Help Center/ ModelArts/ ModelArts User Guide (Lite Cluster)/ Enabling Lite Cluster Resources
Updated on 2025-08-15 GMT+08:00

Enabling Lite Cluster Resources

ModelArts Lite Cluster is a dedicated resource pool in Huawei Cloud ModelArts. Targeting at Kubernetes resource users, it provides hosted Kubernetes clusters, pre-installs mainstream AI development plug-ins and Huawei-developed acceleration plug-ins, and provides users with AI native resources and tasks in cloud native mode. You can directly perform operations on nodes and Kubernetes clusters in the resource pool, applicable to scenarios where cloud native resources are required.

Differences between ModelArts Lite Cluster and ModelArts Standard resource pools:

  • ModelArts Lite resource pool: You can directly perform operations on nodes and Kubernetes clusters, applicable to scenarios where cloud native resources are required.
  • ModelArts Standard resource pool: Provides upper-layer capabilities such as training, inference, and development environments, suitable for one-stop development.

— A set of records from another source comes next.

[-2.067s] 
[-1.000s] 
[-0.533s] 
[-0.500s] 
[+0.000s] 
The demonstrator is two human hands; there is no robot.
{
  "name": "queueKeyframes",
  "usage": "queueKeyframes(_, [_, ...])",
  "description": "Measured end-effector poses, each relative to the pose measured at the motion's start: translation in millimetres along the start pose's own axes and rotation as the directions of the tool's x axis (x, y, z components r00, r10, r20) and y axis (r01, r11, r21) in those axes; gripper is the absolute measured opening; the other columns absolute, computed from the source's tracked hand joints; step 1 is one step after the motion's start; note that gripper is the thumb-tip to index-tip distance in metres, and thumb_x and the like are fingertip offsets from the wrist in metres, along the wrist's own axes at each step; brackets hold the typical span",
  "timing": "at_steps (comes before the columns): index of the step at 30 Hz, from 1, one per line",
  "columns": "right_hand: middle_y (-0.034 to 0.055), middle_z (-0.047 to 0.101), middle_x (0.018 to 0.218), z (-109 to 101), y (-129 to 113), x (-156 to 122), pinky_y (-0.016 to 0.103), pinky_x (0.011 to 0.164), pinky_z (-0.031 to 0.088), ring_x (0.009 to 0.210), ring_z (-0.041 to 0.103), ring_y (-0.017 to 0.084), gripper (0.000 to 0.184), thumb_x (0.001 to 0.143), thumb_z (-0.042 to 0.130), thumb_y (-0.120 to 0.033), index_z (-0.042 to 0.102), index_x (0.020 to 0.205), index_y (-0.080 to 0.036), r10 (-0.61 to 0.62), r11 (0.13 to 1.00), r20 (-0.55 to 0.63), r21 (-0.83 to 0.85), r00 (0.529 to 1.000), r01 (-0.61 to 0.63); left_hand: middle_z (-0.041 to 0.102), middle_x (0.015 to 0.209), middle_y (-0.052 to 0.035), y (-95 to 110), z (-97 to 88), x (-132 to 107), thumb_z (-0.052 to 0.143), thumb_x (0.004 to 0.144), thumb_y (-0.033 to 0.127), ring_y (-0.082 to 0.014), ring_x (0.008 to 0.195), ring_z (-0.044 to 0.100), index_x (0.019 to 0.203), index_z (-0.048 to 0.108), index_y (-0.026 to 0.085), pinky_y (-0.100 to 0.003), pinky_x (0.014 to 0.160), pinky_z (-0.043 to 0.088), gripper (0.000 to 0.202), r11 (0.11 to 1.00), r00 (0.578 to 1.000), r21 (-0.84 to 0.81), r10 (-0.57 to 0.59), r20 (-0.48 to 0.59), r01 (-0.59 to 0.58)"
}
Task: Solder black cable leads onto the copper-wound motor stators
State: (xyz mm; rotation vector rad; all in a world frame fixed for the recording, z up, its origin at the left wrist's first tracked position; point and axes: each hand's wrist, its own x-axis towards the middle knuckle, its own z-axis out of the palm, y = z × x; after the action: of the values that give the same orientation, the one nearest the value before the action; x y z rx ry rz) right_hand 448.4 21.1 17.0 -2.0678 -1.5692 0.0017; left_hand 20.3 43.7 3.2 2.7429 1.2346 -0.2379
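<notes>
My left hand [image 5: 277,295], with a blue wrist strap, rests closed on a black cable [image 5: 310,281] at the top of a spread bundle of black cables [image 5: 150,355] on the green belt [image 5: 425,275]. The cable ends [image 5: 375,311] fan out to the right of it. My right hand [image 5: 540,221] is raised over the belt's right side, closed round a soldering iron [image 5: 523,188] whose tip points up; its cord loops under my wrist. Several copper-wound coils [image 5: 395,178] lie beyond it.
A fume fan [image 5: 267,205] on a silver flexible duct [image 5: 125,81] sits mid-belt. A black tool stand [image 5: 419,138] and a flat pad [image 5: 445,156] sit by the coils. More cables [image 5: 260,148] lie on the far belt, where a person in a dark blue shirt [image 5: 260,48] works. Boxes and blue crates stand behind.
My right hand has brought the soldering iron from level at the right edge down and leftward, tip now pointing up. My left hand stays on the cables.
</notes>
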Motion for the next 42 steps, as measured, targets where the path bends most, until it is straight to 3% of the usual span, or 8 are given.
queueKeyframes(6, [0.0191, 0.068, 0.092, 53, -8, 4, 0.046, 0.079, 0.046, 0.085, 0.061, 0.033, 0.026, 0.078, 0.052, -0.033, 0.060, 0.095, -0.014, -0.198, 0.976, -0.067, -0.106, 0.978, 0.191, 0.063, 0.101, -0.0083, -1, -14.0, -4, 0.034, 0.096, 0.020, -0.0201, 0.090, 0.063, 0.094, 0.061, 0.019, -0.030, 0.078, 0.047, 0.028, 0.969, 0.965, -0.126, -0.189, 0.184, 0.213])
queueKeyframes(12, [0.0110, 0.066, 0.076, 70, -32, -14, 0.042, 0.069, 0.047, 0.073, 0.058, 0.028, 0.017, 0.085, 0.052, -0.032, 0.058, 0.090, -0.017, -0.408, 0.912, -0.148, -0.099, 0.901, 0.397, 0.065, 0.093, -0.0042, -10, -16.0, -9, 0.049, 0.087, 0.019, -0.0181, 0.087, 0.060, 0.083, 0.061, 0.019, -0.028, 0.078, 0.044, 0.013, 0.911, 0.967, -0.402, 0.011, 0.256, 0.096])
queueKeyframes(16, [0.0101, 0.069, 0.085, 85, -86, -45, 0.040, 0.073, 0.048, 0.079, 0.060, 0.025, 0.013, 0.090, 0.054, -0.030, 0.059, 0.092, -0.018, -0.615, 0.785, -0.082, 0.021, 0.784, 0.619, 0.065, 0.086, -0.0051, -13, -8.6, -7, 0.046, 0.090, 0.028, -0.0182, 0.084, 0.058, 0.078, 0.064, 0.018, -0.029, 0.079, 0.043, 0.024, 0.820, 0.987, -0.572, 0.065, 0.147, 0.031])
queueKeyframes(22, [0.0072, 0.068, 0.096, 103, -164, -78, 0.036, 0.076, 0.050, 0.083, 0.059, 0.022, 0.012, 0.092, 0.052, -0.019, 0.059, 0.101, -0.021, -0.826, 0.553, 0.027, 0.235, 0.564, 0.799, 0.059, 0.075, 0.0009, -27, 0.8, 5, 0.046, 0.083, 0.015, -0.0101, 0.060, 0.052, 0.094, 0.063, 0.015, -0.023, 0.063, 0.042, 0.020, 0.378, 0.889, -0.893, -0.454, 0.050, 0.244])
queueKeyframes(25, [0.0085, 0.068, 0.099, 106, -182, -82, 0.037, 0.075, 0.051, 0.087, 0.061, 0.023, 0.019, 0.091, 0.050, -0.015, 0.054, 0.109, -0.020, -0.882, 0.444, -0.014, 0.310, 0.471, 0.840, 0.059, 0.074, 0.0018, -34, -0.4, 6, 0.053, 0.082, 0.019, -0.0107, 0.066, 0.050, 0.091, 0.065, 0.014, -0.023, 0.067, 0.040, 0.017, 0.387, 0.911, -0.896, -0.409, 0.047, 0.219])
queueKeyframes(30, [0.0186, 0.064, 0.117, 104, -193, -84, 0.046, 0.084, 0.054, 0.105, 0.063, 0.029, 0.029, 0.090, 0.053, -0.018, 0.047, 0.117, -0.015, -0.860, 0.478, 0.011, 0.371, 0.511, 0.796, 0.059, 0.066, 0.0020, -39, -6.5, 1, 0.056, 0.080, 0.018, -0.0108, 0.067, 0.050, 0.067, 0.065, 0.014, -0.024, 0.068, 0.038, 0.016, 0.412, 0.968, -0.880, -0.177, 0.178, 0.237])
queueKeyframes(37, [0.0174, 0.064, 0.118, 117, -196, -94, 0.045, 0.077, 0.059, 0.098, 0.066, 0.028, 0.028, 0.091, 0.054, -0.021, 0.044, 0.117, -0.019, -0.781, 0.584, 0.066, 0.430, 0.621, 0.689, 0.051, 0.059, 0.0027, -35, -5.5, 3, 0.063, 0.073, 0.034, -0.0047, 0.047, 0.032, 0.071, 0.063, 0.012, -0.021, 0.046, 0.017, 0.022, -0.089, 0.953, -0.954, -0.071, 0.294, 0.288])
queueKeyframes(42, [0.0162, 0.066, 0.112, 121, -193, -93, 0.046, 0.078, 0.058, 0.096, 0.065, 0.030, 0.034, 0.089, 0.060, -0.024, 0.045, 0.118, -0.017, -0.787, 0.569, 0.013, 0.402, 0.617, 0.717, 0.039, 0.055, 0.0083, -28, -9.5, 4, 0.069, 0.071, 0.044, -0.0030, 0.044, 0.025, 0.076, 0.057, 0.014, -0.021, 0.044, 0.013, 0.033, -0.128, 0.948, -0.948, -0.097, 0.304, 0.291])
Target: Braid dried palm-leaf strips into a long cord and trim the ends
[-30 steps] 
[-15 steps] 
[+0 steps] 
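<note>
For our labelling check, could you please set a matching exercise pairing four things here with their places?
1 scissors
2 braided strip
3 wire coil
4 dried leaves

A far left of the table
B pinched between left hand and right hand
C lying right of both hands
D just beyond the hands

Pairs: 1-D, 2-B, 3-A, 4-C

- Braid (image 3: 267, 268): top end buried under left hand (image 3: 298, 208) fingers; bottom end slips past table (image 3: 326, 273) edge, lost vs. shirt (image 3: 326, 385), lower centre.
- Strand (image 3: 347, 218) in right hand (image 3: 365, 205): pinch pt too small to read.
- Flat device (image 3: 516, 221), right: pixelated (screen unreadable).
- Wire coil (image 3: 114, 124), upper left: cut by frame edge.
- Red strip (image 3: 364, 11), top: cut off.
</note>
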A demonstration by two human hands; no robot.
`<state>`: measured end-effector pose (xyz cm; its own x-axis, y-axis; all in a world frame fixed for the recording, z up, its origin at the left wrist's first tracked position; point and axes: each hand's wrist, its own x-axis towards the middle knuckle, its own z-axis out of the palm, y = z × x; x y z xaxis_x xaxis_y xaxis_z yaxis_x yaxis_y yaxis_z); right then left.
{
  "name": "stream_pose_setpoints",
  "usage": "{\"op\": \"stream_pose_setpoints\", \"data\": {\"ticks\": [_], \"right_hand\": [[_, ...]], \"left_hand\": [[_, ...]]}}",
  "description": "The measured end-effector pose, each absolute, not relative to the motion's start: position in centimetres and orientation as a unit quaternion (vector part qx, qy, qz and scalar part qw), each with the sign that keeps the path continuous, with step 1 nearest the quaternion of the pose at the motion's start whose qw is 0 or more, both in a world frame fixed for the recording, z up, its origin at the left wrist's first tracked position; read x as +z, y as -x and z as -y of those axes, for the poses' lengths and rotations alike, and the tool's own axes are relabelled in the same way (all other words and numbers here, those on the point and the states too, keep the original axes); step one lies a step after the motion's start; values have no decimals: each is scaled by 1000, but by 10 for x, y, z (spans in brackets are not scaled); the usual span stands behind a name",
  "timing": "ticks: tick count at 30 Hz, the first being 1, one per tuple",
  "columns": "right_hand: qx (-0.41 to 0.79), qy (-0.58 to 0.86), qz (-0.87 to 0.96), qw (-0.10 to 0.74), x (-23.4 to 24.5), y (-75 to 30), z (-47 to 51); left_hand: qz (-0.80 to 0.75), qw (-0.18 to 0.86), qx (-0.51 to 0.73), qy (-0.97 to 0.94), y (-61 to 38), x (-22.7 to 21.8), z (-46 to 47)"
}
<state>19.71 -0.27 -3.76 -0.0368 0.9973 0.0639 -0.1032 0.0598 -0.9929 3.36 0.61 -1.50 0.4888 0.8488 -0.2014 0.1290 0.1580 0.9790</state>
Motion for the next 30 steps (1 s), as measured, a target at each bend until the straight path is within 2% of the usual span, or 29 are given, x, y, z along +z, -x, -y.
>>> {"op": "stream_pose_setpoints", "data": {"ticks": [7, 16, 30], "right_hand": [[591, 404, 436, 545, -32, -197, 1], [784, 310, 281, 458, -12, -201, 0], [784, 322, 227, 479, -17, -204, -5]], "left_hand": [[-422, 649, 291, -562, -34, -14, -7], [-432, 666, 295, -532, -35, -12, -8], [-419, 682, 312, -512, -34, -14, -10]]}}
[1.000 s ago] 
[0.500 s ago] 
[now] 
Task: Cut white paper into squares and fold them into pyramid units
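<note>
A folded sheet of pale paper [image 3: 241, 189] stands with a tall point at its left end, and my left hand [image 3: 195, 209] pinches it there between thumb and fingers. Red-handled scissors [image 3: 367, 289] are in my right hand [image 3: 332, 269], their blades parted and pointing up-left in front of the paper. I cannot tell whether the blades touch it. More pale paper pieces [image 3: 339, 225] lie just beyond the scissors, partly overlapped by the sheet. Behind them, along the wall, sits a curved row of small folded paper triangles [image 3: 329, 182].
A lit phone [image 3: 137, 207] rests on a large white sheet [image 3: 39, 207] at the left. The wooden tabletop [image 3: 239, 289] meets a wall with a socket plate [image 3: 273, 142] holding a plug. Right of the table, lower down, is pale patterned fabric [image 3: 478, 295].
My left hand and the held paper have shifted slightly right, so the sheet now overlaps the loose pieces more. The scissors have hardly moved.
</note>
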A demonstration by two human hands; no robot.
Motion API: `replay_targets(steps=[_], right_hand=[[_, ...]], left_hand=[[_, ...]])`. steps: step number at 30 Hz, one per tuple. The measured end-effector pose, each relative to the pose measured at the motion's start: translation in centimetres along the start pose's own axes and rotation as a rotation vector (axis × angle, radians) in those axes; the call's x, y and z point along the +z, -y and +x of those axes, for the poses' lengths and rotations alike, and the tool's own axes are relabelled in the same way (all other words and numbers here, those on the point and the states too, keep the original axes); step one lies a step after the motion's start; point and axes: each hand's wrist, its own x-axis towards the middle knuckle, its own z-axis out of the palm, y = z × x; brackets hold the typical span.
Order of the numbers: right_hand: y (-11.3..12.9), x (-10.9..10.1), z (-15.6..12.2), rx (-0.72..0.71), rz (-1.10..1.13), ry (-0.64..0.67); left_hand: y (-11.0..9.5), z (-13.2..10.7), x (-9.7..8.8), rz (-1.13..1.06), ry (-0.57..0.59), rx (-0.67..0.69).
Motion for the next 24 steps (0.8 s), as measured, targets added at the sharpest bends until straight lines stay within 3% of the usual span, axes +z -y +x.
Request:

This section describes how to enable a Lite Cluster resource pool.

Billing

  • After Lite Cluster resources are enabled, compute resources are charged. For Lite Cluster resource pools, only the yearly/monthly billing mode is supported. For details, see Table 1.
    Table 1 Billing items

    Billing Item

    Description

    Billing Mode

    Billing Formula

    Compute resource

    Dedicated resource pool

    Usage of compute resources.

    For details, see ModelArts Pricing Details.

    Yearly/Monthly

    Specification unit price x Number of compute nodes x Purchase duration

  • When purchasing a Lite Cluster resource pool, you need to select a CCE cluster. For details about CCE pricing, see CCE Price Calculator.

Process

The following figure shows the process of enabling cluster resources.

Figure 1 Process
Table 2 Enabling cluster resources

Step

Description

Preparations

Before enabling resources, ensure that you have completed related preparations, including applying for required specifications and configuring permissions.

Purchasing a Lite Cluster Resource Pool

Purchase Lite Cluster resources on the ModelArts console.

Preparations

Before enabling resources, ensure that you have completed related preparations, including applying for required specifications and configuring permissions.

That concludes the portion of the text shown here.